### [Task details]
Transcribe the listing word for word. Begin at its first line and end with the line containing "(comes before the".

### [Provided material]

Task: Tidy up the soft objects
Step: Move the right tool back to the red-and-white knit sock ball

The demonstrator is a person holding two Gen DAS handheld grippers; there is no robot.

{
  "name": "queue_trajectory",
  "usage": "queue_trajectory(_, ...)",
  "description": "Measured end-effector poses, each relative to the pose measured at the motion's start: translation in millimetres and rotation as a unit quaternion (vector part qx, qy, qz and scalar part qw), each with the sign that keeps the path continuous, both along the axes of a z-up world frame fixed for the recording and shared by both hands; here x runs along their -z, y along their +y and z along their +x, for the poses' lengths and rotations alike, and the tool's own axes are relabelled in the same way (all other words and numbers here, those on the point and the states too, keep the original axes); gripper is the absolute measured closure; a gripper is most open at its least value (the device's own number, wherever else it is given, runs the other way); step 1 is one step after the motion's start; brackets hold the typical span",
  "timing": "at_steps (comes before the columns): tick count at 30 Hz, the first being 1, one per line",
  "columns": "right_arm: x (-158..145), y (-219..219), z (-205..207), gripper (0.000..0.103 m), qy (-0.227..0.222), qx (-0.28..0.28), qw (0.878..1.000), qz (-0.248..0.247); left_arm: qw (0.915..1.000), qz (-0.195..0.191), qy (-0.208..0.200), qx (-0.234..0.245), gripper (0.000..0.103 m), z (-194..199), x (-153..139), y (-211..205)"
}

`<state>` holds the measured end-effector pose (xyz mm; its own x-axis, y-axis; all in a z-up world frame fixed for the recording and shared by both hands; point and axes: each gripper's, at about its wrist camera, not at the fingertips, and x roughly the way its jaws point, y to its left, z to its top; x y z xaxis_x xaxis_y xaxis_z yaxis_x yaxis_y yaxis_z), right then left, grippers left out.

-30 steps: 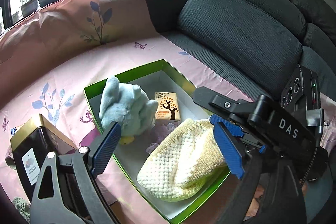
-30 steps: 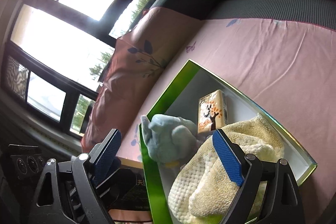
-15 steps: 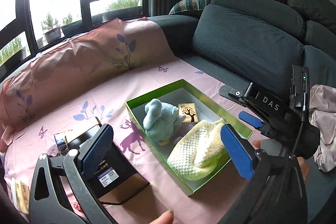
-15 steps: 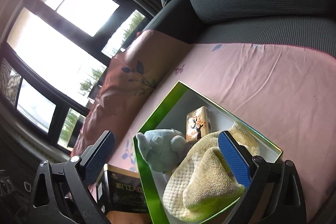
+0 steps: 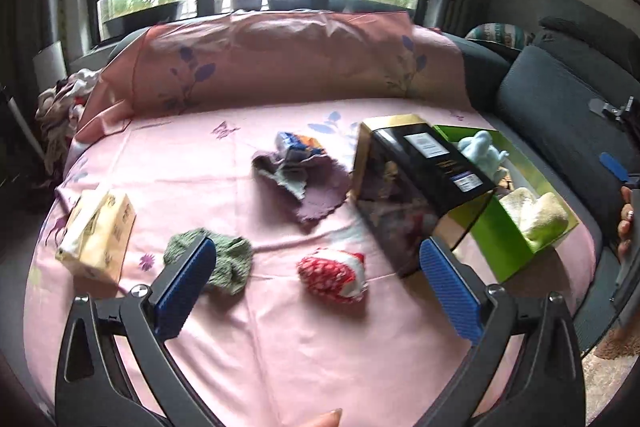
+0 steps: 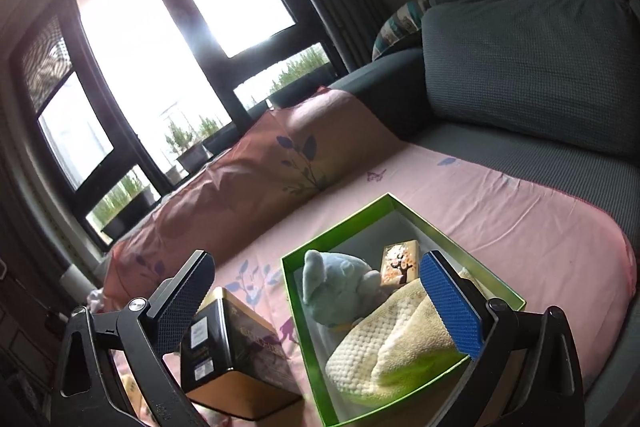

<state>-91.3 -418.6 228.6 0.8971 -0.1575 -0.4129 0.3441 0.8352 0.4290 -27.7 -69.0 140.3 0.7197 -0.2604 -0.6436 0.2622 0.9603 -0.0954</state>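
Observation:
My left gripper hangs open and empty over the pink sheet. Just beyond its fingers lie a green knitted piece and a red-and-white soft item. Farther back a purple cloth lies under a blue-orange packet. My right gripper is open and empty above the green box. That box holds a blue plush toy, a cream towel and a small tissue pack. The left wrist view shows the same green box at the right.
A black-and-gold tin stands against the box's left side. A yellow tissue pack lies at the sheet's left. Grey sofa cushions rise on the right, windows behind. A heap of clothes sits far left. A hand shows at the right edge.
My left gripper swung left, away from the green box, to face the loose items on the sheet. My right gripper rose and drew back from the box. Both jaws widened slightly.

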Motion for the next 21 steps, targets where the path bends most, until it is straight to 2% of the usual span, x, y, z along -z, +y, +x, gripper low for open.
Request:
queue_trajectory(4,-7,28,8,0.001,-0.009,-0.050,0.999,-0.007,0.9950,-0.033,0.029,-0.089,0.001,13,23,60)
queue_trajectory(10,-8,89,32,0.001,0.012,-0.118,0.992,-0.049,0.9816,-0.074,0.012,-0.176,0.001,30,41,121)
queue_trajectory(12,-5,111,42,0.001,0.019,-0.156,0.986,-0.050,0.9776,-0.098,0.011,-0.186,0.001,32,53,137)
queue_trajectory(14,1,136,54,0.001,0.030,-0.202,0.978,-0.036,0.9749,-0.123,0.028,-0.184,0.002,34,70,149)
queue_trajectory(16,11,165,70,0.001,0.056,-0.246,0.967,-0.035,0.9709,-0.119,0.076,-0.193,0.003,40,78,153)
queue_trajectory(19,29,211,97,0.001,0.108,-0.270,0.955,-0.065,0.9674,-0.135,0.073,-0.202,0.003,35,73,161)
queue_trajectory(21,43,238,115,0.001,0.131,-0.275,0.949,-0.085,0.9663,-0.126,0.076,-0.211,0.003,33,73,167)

### [Response]
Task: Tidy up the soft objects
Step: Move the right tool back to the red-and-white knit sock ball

The demonstrator is a person holding two Gen DAS handheld grippers; there is no robot.

{
  "name": "queue_trajectory",
  "usage": "queue_trajectory(_, ...)",
  "description": "Measured end-effector poses, each relative to the pose measured at the motion's start: translation in millimetres and rotation as a unit quaternion (vector part qx, qy, qz and scalar part qw), each with the sign that keeps the path continuous, both along the axes of a z-up world frame fixed for the recording and shared by both hands; here x runs along their -z, y along their +y and z along their +x, for the poses' lengths and rotations alike, and the tool's own axes are relabelled in the same way (all other words and numbers here, those on the point and the states too, keep the original axes); gripper is the absolute measured closure; a gripper is most open at its least value (the device's own number, wherever else it is given, runs the other way); step 1 is one step after the motion's start; brackets hold the typical span",
  "timing": "at_steps (comes before the columns): tick count at 30 Hz, the first being 1, one per line",

Work on this exercise is complete.